A potential limitation of MDCT in assessing acute pancreatitis is that it has only moderate sensitivity for detecting stones in the gallbladder and bile duct. However, the biliary tree should be carefully inspected, and, if biliary dilation is present, isoattenuating stones should be suspected.
Ultrasound
Because of its high sensitivity for detecting gallstones, US is often performed when evaluating patients with acute pancreatitis. This examination is indicated early in the disease in patients who present with acute pancreatitis for the first time, even when alcohol is the suspected cause. The purpose of the examination is primarily to identify gallstones and secondarily to identify biliary ductal dilation and/or choledocholithiasis. However, patients may have gallstones or another etiology of their pancreatitis. Moreover, stones in the distal common bile duct may be difficult to visualize with US. Finally, portions of the pancreas are often obscured by overlying bowel gas, which limits the effectiveness of US in assessing the severity of the pancreatitis and determining the presence and amount of necrosis.
Some centers have used contrast-enhanced US to evaluate patients with acute pancreatitis and found the technique equivalent to contrast-enhanced CT and clinical scoring. However, the technique is operator-dependent, and US contrast agents are approved in the US for echocardiology only.

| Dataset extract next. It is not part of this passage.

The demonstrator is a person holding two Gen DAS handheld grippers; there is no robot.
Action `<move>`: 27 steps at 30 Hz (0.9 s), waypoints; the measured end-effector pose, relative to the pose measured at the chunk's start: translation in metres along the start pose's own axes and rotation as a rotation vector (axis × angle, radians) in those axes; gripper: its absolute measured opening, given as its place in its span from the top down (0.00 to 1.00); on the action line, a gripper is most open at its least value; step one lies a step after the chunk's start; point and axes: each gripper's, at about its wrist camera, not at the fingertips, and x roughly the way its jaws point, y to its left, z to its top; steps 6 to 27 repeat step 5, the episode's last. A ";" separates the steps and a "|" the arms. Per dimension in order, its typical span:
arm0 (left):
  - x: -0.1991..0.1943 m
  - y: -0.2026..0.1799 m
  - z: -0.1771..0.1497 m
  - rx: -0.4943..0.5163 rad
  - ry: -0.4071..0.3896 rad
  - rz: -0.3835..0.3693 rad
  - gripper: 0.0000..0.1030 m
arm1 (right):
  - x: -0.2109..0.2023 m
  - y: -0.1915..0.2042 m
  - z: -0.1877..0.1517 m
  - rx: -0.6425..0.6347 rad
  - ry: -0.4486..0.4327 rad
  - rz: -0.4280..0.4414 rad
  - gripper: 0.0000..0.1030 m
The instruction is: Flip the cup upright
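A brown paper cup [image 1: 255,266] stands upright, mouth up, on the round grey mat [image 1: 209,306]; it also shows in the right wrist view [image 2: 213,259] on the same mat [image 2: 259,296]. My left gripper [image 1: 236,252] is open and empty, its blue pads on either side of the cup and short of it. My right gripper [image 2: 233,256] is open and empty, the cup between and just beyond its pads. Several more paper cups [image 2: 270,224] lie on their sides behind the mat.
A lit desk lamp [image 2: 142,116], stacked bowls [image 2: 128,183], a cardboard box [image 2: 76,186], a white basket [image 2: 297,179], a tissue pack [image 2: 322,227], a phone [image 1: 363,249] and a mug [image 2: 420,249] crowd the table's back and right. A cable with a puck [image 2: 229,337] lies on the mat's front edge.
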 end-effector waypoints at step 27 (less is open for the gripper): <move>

Thus, this would be an off-label use.
Magnetic Resonance Imaging
The use of MRI in evaluating patients with acute pancreatitis is gaining acceptance. Compared with other noninvasive imaging modalities, it offers several advantages, especially with heavily T2-weighted sequences for assessing biliary and pancreatic ducts. These advantages are as follows: (1) bile duct stones and gallstones can be seen easily, the pancreatic duct can be followed in its entirety, and duct disruption can often be assessed easily; and (2) its effectiveness for evaluating morphologic changes to the pancreas and peripancreatic regions is similar to that of MDCT. An advantage of MRI, relative to MDCT, in evaluating peripancreatic fluid collections is that solid debris is more easily appreciated with MRI. This finding can help distinguish pancreatitis-induced fluid collections from other cystic lesions and aid in the use of appropriate drainage techniques. Another advantage of MRI is that it does not use ionizing radiation.

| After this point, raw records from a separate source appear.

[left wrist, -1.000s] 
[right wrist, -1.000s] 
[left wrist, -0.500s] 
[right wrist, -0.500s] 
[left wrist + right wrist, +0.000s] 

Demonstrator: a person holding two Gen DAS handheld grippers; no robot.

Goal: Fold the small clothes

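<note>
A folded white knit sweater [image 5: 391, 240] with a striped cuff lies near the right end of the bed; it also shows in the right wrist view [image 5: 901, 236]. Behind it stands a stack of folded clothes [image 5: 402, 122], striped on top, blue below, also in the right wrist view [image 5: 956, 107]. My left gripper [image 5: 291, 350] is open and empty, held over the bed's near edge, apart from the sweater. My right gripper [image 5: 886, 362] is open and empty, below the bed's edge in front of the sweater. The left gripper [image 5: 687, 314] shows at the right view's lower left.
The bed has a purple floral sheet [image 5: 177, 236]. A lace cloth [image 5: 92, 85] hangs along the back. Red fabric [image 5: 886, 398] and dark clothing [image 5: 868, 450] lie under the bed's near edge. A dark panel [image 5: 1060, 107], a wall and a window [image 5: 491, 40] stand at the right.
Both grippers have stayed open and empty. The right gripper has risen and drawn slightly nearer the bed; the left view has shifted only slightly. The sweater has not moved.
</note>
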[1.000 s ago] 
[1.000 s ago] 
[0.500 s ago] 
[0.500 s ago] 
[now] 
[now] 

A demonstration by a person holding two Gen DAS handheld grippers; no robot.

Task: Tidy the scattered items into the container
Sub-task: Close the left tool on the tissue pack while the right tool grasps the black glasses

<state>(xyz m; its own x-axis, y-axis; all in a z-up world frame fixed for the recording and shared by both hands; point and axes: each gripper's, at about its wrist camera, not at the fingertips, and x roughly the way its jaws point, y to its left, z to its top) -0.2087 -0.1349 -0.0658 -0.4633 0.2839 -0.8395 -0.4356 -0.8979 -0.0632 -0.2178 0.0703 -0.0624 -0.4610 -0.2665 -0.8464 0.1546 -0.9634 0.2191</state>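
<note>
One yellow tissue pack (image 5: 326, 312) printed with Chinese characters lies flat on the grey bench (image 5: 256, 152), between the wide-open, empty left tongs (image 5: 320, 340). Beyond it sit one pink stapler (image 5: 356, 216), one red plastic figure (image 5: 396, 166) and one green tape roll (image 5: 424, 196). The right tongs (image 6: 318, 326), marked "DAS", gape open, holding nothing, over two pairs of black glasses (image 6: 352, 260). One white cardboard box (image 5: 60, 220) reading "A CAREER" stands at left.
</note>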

When IV contrast cannot be administered (primarily because of AKI), the use of T2-weighted sequences can be very helpful in assessing the pancreatic duct and evaluating the presence of high-signal fluid that would suggest necrosis in the pancreatic parenchyma.
The disadvantages of MRI are as follows: (1) it is often not readily available in an acute setting; (2) it is more difficult to perform in acutely ill patients; and (3) the acquisition times are considerably longer than with MDCT. Further, percutaneous intervention cannot be as easily performed simultaneously with MRI as it can be with CT. However, MRI appears to offer diagnostic capabilities similar to MDCT, with a better depiction of the stones and the pancreatico-biliary ductal system.
Other Modalities
Endoscopic US and endoscopic retrograde cholangiopancreatography in the evaluation of acute pancreatitis are primarily used to assess and confirm choledocholithiasis and subsequent stone removal in patients with gallstone pancreatitis as well as to identify other anatomic abnormalities (e.g., pancreas divisum, malignancy) that can lead to acute pancreatitis.
Summary
- In the acute setting (<48–72 hours after the onset of symptoms), an enhanced CT should not be performed when a typical clinical presentation and unequivocal elevations of amylase and lipase are present.
- In the acute setting, an enhanced CT should be performed if the clinical presentation and amylase and lipase levels are equivocal.
- Early (within the first 72 hours) imaging with CT may underestimate the full severity of the disease.
- Enhanced CT after 48 to 72 hours will detect pancreatic and peripancreatic necrosis as well as acute pancreatic fluid collections.
- Delayed enhanced CT (>7–21 days after the onset of symptoms) is very effective in assessing severity and will guide management, including image-guided aspiration and/or drainage as well as other forms of minimally invasive drainage.
- Enhanced CT should be performed when there is a significant deterioration of the patient’s condition, including an acute drop in hemoglobin and hematocrit, tachycardia, and hypotension, an abrupt change in fever, or leukocytosis.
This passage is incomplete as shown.